The track is closed for fawning between 20th November and 20th December.
From Wanaka, follow SH6 32 km north. The parking area is signposted on the right just before the road leaves the shores of Lake Hawea.
Take care crossing the road as this is a hotspot for oblivious drivers, concentrating more on the scenery than the road.
The track is marked through farmland and forest owned by Glen Dene Station.There are fences and stiles to clamber over and through. This is a working station, so expect livestock including merino, cattle and stags.
It’s a constant steady climb through paddocks in the lee of jagged schist cliffs. On nearing the tops you enter tussock country.
Keep right and traverse the summit ridge to the marked peak (1386m). Big views stretch over Lakes Hawea and Wanaka, with the characteristic profiles of glaciated valleys filled with deep blue glacier-fed waters.
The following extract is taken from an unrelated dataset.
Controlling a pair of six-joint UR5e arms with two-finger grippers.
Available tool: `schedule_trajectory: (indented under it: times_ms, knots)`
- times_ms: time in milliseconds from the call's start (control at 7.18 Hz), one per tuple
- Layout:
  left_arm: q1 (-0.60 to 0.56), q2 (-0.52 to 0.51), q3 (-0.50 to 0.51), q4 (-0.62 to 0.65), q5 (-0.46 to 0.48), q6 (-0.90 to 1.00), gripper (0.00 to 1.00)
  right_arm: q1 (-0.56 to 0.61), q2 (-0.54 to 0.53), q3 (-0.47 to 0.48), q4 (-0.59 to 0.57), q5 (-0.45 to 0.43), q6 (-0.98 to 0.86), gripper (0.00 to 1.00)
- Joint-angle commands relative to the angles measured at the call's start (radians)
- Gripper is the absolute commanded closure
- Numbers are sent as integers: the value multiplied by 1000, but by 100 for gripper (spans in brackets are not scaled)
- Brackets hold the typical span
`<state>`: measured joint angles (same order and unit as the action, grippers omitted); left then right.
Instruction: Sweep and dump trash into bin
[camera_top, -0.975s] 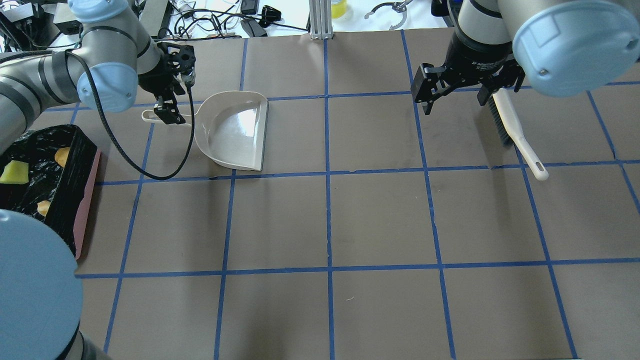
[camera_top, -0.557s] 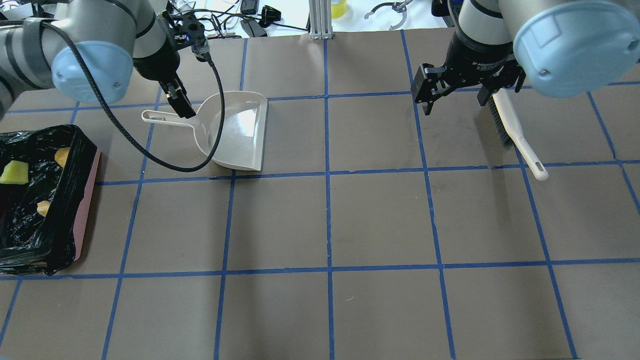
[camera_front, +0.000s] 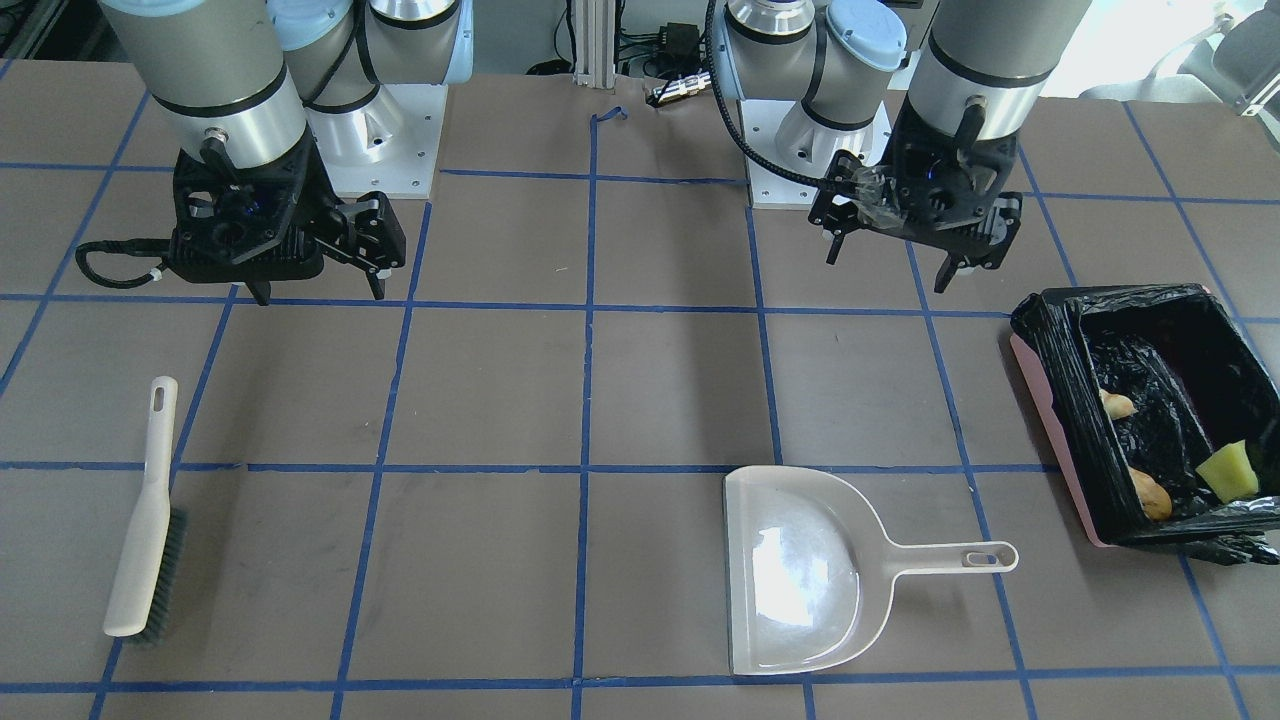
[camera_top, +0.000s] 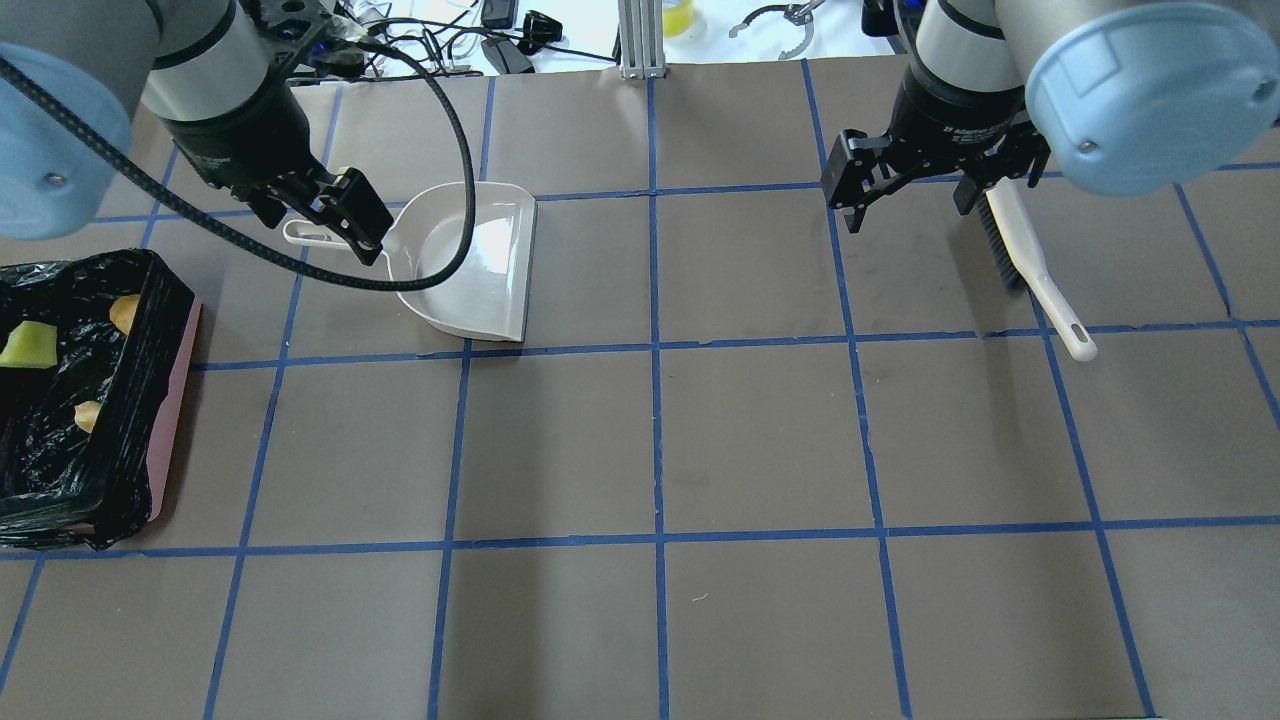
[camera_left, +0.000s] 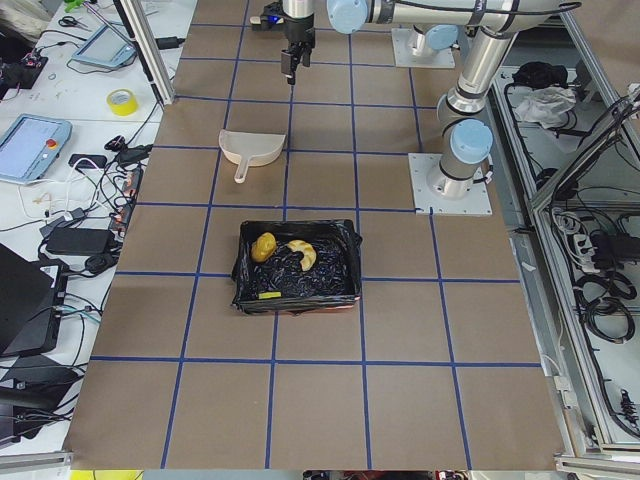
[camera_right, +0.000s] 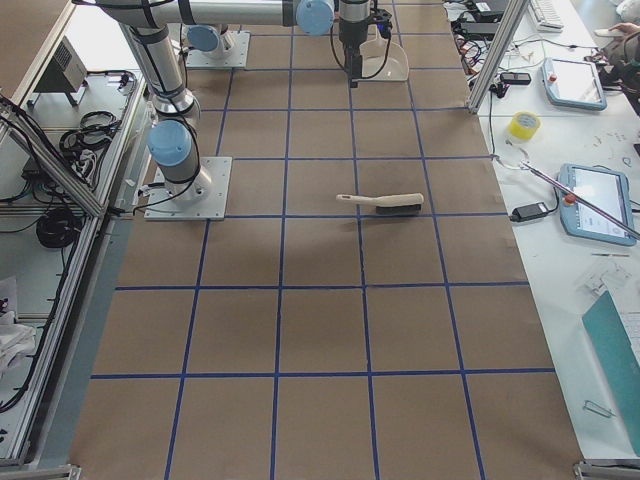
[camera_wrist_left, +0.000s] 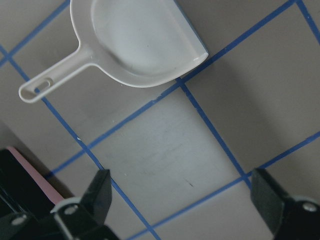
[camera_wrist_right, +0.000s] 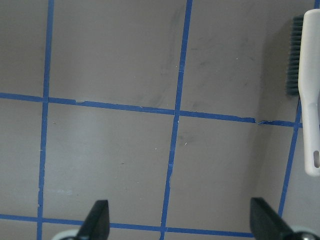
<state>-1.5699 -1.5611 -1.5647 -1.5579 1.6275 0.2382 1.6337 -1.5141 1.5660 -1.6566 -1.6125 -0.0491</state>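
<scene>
Seen from overhead, the bin (camera_top: 172, 430) sits at the table's (camera_top: 660, 440) 9 o'clock edge. All three trash pieces lie inside it on the black liner: the yellow-green wedge (camera_top: 27, 346), the orange-brown lump (camera_top: 124, 312) at its 1 o'clock, and the cream crescent (camera_top: 88, 414) at its 5 o'clock. Part of the bin is cut off in this view, but the front-facing camera shows it whole.

At the bin's 1 o'clock the left gripper (camera_top: 315, 215) overlaps the handle of the dustpan (camera_top: 470, 270) from overhead. From the front, though, the handle lies bare and the gripper is clear of it. The left wrist camera shows the fingers spread wide with only table between them, and the empty pan at 11 o'clock.

At the table's 1 o'clock the right gripper (camera_top: 908, 205) also gapes wide, holding nothing. From overhead its arm hides the head of the brush (camera_top: 1030, 265). The front view shows the brush lying whole and untouched.
</scene>
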Motion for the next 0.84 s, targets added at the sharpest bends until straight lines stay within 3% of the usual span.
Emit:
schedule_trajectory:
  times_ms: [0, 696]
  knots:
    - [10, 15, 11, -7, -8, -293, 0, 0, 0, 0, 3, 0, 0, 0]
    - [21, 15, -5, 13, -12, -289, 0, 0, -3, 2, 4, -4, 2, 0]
The Otago schist started forming around 500 million years ago, as sedimentation on the eastern edge of Gondwanaland laid down multiple layers at the coastal margin. From around 200 to 160 million years ago, heating to temperatures of over 300 degrees Celsius at depths of over 10 km metamorphosed these layers. Later post-metamorphic processes sometimes split these layers and intruded wedges of superheated water saturated with silica. These inter-bedded quartz layers today form striking patterns like mille feuille.
From the summit, the previous courses of the Hawea and Wanaka glaciers were evident. Near the zenith of the last Hawea advance, terminal moraines built up, which now form the southern dam at the end of the lake. The glaciers scoured the valley floors to below sea level (making today’s lakes nearly 400 metres deep) and sculpted the characteristic U-shaped valley walls. At the Neck, the two glaciers joined.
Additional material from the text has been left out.